**Goal of the exercise**
Every picture is to be removed, and all the data is to be copied exactly.

(Stored dataset items)
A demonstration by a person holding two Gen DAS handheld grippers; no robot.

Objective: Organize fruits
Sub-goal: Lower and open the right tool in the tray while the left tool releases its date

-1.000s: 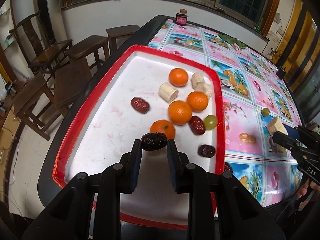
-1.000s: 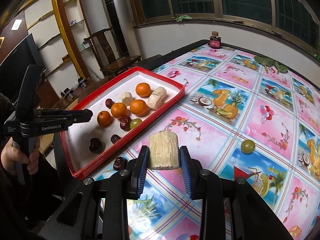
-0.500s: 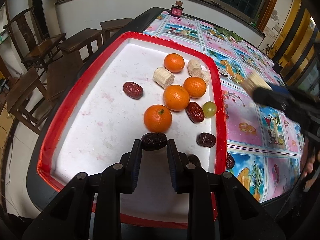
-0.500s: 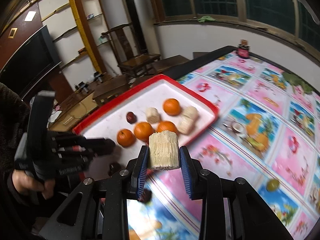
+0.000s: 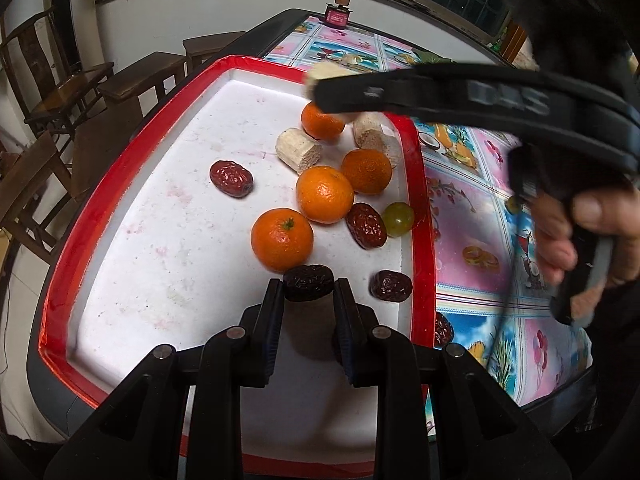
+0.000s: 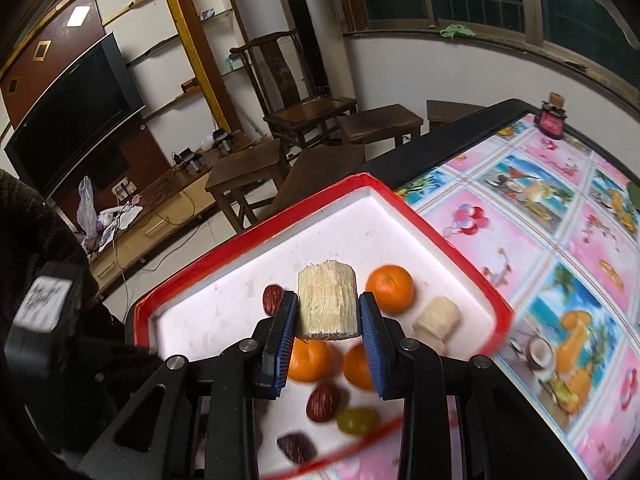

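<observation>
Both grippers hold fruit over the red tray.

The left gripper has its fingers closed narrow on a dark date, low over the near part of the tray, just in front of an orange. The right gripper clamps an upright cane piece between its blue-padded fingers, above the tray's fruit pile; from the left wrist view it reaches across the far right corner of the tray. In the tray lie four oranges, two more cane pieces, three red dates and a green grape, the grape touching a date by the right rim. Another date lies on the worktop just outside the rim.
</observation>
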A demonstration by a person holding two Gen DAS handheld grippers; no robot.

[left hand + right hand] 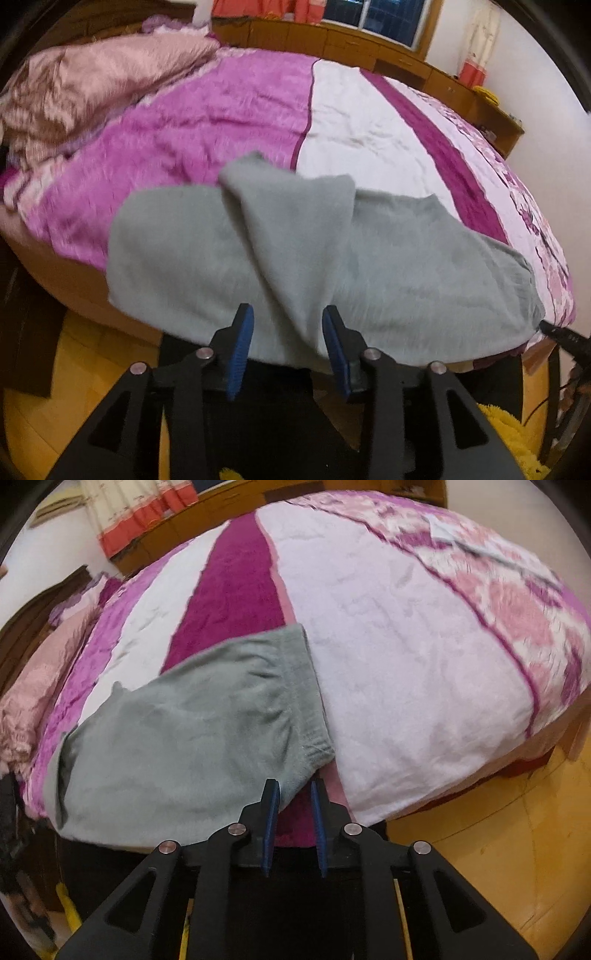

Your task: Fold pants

**Written response**
A demonstration by a person holding two Gen DAS handheld grippers; no robot.

Objective: Organize fruits
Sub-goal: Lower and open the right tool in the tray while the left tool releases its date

-1.000s: 
-1.000s: 
-0.500s: 
-0.500s: 
+0.000s: 
+0.000s: 

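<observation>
Both grippers hold fruit over the red tray.

The left gripper has its fingers closed narrow on a dark date, low over the near part of the tray, just in front of an orange. The right gripper clamps an upright cane piece between its blue-padded fingers, above the tray's fruit pile; from the left wrist view it reaches across the far right corner of the tray. In the tray lie four oranges, two more cane pieces, three red dates and a green grape, the grape touching a date by the right rim. Another date lies on the worktop just outside the rim.
</observation>
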A demonstration by a person holding two Gen DAS handheld grippers; no robot.

[left hand + right hand] 

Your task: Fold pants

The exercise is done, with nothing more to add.